=== ACTIVITY ===
The data that follows should be copied out exactly.

#####

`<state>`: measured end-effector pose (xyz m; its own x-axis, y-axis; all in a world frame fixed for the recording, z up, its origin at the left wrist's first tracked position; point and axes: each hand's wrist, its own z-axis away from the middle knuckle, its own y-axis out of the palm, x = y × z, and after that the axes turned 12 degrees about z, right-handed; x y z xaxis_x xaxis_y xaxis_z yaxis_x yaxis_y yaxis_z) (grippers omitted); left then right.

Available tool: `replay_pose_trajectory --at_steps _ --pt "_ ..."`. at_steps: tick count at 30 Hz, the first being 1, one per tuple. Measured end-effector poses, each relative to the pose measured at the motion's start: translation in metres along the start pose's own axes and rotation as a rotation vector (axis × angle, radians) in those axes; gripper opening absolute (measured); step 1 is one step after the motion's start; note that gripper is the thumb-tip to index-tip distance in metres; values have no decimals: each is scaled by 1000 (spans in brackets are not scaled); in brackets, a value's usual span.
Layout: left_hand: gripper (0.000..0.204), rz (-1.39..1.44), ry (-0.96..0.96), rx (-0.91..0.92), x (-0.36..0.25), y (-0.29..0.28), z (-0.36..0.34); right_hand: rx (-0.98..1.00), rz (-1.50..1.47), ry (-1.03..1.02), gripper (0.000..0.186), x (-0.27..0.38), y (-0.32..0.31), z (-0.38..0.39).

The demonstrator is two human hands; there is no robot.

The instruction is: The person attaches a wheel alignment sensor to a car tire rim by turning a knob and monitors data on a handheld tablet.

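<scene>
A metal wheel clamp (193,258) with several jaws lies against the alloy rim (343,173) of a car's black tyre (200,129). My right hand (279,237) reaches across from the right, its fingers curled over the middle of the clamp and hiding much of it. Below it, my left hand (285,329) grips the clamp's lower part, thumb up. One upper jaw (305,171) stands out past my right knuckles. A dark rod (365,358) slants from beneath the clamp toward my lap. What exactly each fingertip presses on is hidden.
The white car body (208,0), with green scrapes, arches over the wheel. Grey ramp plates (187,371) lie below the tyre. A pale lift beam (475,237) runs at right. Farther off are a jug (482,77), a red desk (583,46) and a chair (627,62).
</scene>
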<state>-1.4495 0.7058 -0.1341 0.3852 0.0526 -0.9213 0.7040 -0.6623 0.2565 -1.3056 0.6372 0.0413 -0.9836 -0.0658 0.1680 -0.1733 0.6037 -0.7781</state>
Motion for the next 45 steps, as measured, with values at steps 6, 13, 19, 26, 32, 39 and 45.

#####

=== TASK RESPONSE ===
`<state>`: measured end-effector pose (xyz m; its own x-axis, y-axis; all in a world frame fixed for the recording, z up, its origin at the left wrist's first tracked position; point and axes: each hand's wrist, its own z-axis away from the middle knuckle, its own y-axis out of the palm, x = y × z, and after that the axes turned 12 degrees about z, right-handed; x y z xaxis_x xaxis_y xaxis_z yaxis_x yaxis_y yaxis_z) (grippers omitted); left then right.

Available tool: `replay_pose_trajectory --at_steps _ --pt "_ ..."`. at_steps: tick count at 30 Hz, the first being 1, one per tuple. Measured end-effector poses, each relative to the pose measured at the motion's start: translation in metres along the start pose's own axes and rotation as a rotation vector (axis × angle, radians) in those axes; gripper opening absolute (measured); step 1 is one step after the motion's start; note that gripper is the thumb-tip to index-tip distance in metres; values have no decimals: each is scaled by 1000 (spans in brackets are not scaled); in brackets, a value's usual span.
Layout: left_hand: gripper (0.000..0.204), rz (-1.39..1.44), ry (-0.96..0.96), rx (-0.91..0.92), x (-0.36..0.25), y (-0.29..0.28), z (-0.36..0.34); right_hand: rx (-0.98..1.00), rz (-1.50..1.47), ry (-1.03..1.02), gripper (0.000..0.186), x (-0.27..0.38), y (-0.32..0.31), z (-0.38..0.39).

The demonstrator is two human hands; there is no robot.

The instruction is: The person attaches a wheel alignment sensor to a car tire rim by turning a knob and monitors data on a handheld tablet.

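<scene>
A metal wheel clamp (193,258) with several jaws lies against the alloy rim (343,173) of a car's black tyre (200,129). My right hand (279,237) reaches across from the right, its fingers curled over the middle of the clamp and hiding much of it. Below it, my left hand (285,329) grips the clamp's lower part, thumb up. One upper jaw (305,171) stands out past my right knuckles. A dark rod (365,358) slants from beneath the clamp toward my lap. What exactly each fingertip presses on is hidden.
The white car body (208,0), with green scrapes, arches over the wheel. Grey ramp plates (187,371) lie below the tyre. A pale lift beam (475,237) runs at right. Farther off are a jug (482,77), a red desk (583,46) and a chair (627,62).
</scene>
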<state>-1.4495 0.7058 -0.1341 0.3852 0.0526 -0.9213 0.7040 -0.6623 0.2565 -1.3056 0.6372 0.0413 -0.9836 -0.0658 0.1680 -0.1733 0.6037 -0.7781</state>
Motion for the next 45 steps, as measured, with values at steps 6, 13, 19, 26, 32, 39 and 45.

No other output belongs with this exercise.